◆ What to work on ◆
Verbatim copy without pictures. Please print every entry as it stands.

= = = = =

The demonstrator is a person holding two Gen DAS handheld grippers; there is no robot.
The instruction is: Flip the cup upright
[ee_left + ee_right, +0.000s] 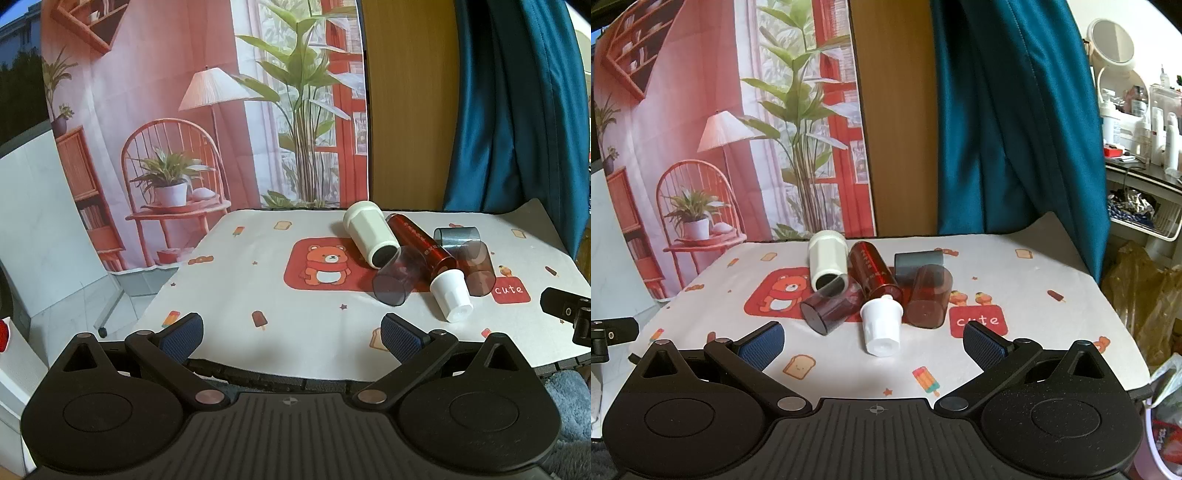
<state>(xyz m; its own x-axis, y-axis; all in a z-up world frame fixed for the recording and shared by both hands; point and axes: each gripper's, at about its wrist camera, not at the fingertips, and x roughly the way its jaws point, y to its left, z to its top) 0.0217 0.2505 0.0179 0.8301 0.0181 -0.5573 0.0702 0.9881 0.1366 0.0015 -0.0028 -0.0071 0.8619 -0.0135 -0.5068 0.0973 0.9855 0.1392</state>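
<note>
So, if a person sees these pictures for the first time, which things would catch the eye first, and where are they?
First, the heap of toppled cups in the middle of the printed table mat: a shiny red cylinder lies among a cream cup, a small white cup and tinted see-through ones. Behind the table hangs a pink room-scene backdrop, beside a teal curtain.

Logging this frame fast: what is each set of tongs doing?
Left tongs: open, holding nothing, short of the cups.
Right tongs: open, holding nothing; small white cup lies between the fingers, untouched.
</note>
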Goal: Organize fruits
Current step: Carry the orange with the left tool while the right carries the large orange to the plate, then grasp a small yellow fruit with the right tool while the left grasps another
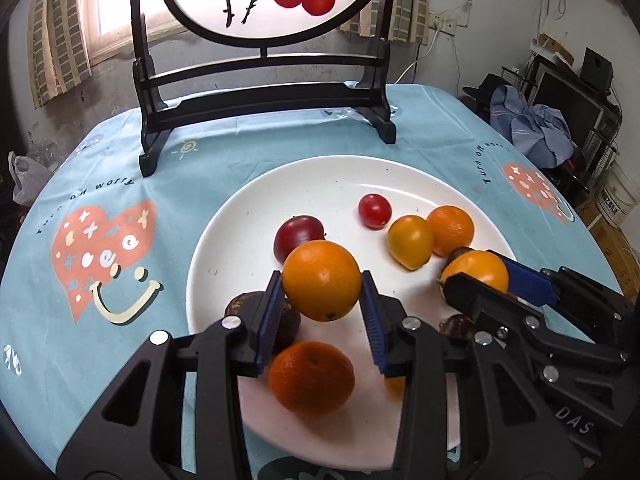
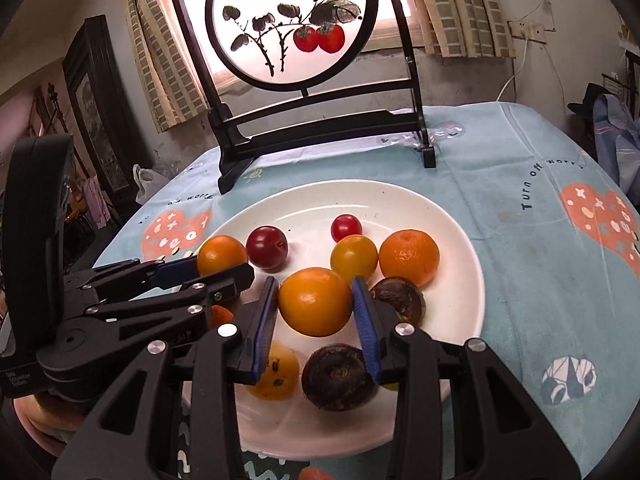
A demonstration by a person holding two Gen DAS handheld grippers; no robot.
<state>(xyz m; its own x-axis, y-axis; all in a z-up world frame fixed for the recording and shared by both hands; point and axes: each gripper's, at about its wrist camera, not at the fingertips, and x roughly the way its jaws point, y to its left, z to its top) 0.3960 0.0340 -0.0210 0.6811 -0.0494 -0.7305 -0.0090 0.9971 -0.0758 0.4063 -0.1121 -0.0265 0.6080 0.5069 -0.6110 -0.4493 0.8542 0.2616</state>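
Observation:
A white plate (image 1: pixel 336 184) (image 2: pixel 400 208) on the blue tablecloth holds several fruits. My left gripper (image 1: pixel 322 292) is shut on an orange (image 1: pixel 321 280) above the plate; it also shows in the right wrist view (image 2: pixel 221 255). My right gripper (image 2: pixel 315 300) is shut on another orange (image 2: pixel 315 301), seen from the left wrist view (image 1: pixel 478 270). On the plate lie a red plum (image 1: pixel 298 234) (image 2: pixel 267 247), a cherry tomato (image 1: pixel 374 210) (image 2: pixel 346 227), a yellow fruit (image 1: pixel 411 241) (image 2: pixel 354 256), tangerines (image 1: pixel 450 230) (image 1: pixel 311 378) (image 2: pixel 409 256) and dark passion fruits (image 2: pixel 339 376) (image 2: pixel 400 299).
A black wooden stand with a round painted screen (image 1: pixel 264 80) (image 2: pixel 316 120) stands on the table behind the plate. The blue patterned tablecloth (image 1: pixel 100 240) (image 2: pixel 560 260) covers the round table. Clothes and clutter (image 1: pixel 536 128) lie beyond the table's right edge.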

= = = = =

◆ Finished task ◆
The demonstrator is a person holding two Gen DAS handheld grippers; there is no robot.
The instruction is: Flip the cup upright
[ee_left + ee_right, +0.000s] 
<state>(xyz m; its own x-axis, y-axis; all in a z-up world frame fixed for the recording and shared by both hands; point and axes: each gripper's, at about its wrist camera, not at the fingertips, and x roughly the way its jaws point, y to its left, z to its top) 0.0217 0.2505 0.0179 0.8301 0.0181 -0.5573 0.0702 0.9881 0.1366 0.0015 -0.0028 -0.0071 0.8619 -0.0135 -0.5068 0.0973 0.9855 0.1392</state>
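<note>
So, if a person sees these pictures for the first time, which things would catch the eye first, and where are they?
First, the heap of toppled cups in the middle of the printed table mat: a shiny red cylinder lies among a cream cup, a small white cup and tinted see-through ones. Behind the table hangs a pink room-scene backdrop, beside a teal curtain.

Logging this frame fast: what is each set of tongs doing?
Left tongs: open, holding nothing, short of the cups.
Right tongs: open, holding nothing; small white cup lies between the fingers, untouched.
</note>
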Goal: Organize fruits
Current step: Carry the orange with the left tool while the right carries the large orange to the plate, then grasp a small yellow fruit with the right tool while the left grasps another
A demonstration by a person holding two Gen DAS handheld grippers; no robot.
<state>(xyz m; its own x-axis, y-axis; all in a z-up world frame fixed for the recording and shared by both hands; point and axes: each gripper's, at about its wrist camera, not at the fingertips, and x roughly the way its jaws point, y to its left, z to its top) 0.3960 0.0340 -0.0210 0.6811 -0.0494 -0.7305 -0.0090 0.9971 -0.0758 0.4063 -0.1121 -0.0265 0.6080 0.5069 -0.6110 -0.4493 0.8542 0.2616</state>
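Observation:
A white plate (image 1: pixel 336 184) (image 2: pixel 400 208) on the blue tablecloth holds several fruits. My left gripper (image 1: pixel 322 292) is shut on an orange (image 1: pixel 321 280) above the plate; it also shows in the right wrist view (image 2: pixel 221 255). My right gripper (image 2: pixel 315 300) is shut on another orange (image 2: pixel 315 301), seen from the left wrist view (image 1: pixel 478 270). On the plate lie a red plum (image 1: pixel 298 234) (image 2: pixel 267 247), a cherry tomato (image 1: pixel 374 210) (image 2: pixel 346 227), a yellow fruit (image 1: pixel 411 241) (image 2: pixel 354 256), tangerines (image 1: pixel 450 230) (image 1: pixel 311 378) (image 2: pixel 409 256) and dark passion fruits (image 2: pixel 339 376) (image 2: pixel 400 299).
A black wooden stand with a round painted screen (image 1: pixel 264 80) (image 2: pixel 316 120) stands on the table behind the plate. The blue patterned tablecloth (image 1: pixel 100 240) (image 2: pixel 560 260) covers the round table. Clothes and clutter (image 1: pixel 536 128) lie beyond the table's right edge.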

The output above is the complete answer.